The vaporized refrigerant can be separated from the aqueous liquid containing ice crystals, the refrigerant vapor can be reliquefied, and the liquefied refrigerant again fed to a volume of the aqueous liquid to make more ice.
The attached schematic drawing illustrates an apparatus useful in practicing the invention.
With reference to the drawing, the combination of apparatus illustrated schematically in that drawing includes a refrigerant compressor 14 driven by electric motor 18, a refrigerant condenser 22, receiver 24 and expansion valve 26. Refrigerant vapor is supplied to compressor 14 by conduit 12. Compressed refrigerant vapor exits compressor 14 into conduit 20 which feeds it to condenser 22 in which it is cooled and liquefied. The liquid refrigerant under high pressure exits condenser 22 into conduit 23 which feeds it to receiver 24. The liquid refrigerant exits the receiver 24 into conduit 25 which feeds it to flow control device 26. The refrigerant exits flow control device 26 into conduit 32 which feeds it to vessel 40.

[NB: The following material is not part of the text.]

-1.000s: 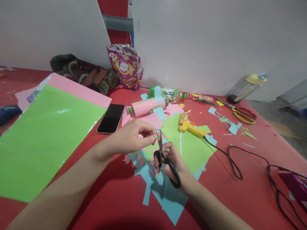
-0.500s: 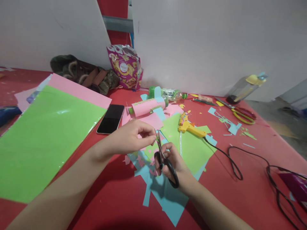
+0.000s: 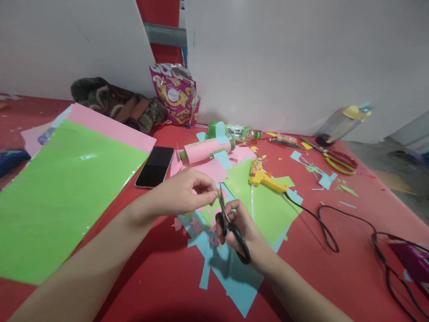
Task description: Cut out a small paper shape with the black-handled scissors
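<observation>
My right hand [image 3: 243, 232] grips black-handled scissors [image 3: 238, 239], fingers through the loops, blades pointing up and away. The blade tips meet the fingertips of my left hand [image 3: 192, 192], which pinches a tiny green scrap of paper [image 3: 219, 195], mostly hidden by the fingers. Below both hands lie blue paper [image 3: 243, 286], green paper [image 3: 273, 219] and many small pink paper pieces [image 3: 196, 226]. Just beyond is a bottle wrapped in pink paper [image 3: 203, 151] with green fringed edges, lying on its side.
A yellow glue gun [image 3: 266, 180] rests on the green paper, its black cord [image 3: 330, 237] trailing right. A phone [image 3: 156, 167] and large green sheets [image 3: 70, 197] lie left. Behind are a snack bag [image 3: 176, 96], a green-labelled bottle [image 3: 234, 131] and red-yellow scissors [image 3: 338, 162].
Almost nothing differs. The scissor blades look slightly closer together, and both hands stay in the same place.
</observation>
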### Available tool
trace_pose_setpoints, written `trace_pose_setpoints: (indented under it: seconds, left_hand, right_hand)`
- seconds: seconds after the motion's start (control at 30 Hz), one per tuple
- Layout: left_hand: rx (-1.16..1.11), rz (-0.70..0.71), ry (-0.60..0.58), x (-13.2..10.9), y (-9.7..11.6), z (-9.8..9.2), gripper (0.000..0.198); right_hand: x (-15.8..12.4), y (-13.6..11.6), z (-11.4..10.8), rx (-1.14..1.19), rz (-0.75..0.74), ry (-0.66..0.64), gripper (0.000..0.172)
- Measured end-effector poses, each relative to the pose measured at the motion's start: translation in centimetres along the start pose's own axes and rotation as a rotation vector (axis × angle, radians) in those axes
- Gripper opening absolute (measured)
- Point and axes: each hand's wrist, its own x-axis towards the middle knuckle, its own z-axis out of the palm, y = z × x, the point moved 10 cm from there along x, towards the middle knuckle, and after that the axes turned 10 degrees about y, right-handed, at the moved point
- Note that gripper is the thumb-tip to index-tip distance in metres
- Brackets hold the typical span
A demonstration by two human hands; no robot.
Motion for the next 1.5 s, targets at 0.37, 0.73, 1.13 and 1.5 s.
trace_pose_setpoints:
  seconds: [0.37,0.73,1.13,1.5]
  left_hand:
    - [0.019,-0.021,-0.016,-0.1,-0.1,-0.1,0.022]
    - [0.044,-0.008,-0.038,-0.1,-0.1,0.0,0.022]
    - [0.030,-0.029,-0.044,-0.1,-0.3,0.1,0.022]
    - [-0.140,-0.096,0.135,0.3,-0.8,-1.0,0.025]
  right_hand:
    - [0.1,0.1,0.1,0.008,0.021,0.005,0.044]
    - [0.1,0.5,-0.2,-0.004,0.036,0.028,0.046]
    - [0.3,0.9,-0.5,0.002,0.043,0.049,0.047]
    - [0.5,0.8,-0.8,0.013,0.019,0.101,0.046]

Any refrigerant identified above is preferably used in the described system.
Conduit 32 can project inside of vessel 40 and be provided with a plurality of holes through which the refrigerant can flow out into direct contact with the volume of aqueous liquid in the vessel 40. Expansion of the refrigerant to the evaporating pressure can occur across the nozzles or the plurality of holes. As a result of heat exchange from the water to the refrigerant, the aqueous liquid is cooled while the refrigerant vaporizes. A mixture of ice crystals and aqueous liquid and refrigerant is withdrawn from vessel 40 by conduit 56 and fed to storage tank 70.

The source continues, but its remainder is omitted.